▶ [WHAT TO WORK ON]
Find the lines below holding the word "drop" and copy each of them.

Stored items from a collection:

[Start of Attachment]

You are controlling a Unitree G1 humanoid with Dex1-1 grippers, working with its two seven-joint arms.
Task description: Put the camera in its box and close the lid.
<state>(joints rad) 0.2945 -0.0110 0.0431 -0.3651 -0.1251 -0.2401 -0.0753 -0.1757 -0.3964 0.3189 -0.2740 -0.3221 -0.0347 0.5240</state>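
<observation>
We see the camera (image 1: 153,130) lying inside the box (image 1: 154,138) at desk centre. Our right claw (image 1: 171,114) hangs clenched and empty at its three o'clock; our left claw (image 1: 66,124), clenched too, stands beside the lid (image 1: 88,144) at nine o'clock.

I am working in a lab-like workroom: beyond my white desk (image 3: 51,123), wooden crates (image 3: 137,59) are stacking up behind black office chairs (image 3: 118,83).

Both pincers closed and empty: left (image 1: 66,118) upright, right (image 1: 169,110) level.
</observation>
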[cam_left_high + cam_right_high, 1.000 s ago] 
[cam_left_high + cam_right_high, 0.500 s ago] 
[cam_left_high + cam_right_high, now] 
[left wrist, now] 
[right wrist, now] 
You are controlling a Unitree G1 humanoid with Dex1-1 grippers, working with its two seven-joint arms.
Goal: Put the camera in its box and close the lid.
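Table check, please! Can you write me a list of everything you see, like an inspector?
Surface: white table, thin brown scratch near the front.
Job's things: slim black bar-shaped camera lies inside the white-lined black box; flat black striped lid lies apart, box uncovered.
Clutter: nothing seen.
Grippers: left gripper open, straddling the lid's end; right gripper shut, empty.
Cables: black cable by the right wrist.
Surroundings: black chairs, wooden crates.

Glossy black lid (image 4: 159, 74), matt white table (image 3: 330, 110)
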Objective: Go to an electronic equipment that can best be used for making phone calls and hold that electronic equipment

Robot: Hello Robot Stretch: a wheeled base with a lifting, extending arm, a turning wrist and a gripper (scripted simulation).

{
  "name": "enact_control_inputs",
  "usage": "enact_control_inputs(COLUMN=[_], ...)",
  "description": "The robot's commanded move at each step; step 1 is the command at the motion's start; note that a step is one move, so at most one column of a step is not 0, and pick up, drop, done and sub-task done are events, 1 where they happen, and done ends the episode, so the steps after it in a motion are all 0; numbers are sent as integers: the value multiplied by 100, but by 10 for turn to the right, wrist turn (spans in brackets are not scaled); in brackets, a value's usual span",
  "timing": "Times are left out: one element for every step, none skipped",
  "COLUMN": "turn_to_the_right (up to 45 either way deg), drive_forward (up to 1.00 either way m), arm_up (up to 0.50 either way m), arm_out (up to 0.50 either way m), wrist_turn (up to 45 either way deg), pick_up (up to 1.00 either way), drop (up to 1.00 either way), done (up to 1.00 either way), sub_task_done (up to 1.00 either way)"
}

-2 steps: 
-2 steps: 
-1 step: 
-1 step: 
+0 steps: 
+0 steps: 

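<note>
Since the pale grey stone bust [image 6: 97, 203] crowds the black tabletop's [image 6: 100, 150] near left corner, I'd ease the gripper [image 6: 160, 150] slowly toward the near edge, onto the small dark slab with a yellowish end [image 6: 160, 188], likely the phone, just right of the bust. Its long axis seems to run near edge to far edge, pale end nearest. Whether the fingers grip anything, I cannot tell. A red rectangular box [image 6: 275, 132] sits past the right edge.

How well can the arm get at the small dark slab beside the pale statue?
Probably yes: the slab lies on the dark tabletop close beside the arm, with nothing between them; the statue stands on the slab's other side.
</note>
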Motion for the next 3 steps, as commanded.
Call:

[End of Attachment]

▶ [OUTPUT BELOW]
  "description": "The robot's commanded move at each step; step 1 is the command at the motion's start; note that a step is one move, so at most one column of a step is not 0, and pick up, drop, done and sub-task done are events, 1 where they happen, and done ends the episode, so the steps after it in a motion are all 0; numbers are sent as integers: the value multiplied by 100, but by 10 for turn to the right, wrist turn (spans in brackets are not scaled); in brackets, a value's usual span",
  "COLUMN": "turn_to_the_right (up to 45 either way deg), drive_forward (up to 1.00 either way m), arm_up (up to 0.50 either way m), arm_out (up to 0.50 either way m), wrist_turn (up to 45 either way deg), pick_up (up to 1.00 either way), drop (up to 1.00 either way), done (up to 1.00 either way), sub_task_done (up to 1.00 either way)"

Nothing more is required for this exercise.